Unexpected SIGTERM on Tasks (Airflow 2.10.5 on GKE with KubernetesExecutor and No Resource Constraints)

### Apache Airflow version

Other Airflow 2 version (please specify below)

### If "Other Airflow 2 version" selected, which one?

2.10.5

### What happened?

We are running Airflow on a GKE cluster with the KubernetesExecutor. Our deployment has 1200+ DAGs, with 100+ tasks running concurrently at peak.
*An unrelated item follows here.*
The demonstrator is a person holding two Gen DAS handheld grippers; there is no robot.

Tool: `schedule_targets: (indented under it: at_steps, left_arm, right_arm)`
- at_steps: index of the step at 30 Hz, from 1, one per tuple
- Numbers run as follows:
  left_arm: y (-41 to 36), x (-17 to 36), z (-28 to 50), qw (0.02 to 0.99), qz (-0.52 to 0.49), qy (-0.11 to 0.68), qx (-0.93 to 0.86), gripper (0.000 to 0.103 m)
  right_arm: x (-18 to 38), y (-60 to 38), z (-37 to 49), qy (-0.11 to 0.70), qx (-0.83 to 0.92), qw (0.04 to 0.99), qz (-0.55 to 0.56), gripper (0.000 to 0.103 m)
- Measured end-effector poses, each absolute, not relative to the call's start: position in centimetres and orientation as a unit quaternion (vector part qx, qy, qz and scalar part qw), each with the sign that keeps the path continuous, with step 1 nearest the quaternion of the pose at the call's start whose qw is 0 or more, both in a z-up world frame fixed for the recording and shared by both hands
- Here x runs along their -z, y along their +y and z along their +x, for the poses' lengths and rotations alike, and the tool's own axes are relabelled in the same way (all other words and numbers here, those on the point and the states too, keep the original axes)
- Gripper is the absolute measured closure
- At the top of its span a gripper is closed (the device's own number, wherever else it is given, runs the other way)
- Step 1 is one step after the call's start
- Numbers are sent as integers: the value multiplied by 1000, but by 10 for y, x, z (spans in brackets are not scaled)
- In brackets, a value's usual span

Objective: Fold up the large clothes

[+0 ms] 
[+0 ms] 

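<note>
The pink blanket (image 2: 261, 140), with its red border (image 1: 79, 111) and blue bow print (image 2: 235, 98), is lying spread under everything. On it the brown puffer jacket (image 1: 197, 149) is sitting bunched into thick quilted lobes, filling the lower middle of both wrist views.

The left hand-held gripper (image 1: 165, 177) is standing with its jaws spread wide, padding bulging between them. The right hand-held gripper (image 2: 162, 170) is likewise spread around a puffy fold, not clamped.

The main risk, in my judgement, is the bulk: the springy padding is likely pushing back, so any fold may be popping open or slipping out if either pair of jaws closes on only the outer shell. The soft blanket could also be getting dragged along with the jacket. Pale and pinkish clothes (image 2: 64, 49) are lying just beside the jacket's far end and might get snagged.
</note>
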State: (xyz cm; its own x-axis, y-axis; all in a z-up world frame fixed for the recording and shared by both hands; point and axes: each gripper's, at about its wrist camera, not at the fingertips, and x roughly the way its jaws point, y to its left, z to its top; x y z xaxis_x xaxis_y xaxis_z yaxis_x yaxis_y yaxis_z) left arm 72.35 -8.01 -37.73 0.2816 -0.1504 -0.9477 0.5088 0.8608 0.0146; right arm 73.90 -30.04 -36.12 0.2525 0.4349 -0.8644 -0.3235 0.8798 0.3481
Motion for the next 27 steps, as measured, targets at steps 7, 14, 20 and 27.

Since the last month, we’ve been observing 20–30 tasks failing daily due to SIGTERM, even though the cluster has no resource pressure (CPU/memory/network usage stays well under 50%).
We initially suspected it was an issue with the Airflow version (2.9.2), so we upgraded to Airflow 2.10.5 — however, the issue still persists.

[dag_id=PCDM_Editorial_Gold_Top_Content_Append_Daily_run_id=scheduled__2025-07-06T07_15_00+00_00_task_id=GcsToSnowflakegold_top_content_editorial_attempt=1.log](https://github.com/user-attachments/files/21493879/dag_id.PCDM_Editorial_Gold_Top_Content_Append_Daily_run_id.scheduled__2025-07-06T07_15_00%2B00_00_task_id.GcsToSnowflakegold_top_content_editorial_attempt.1.log)

### What you think should happen instead?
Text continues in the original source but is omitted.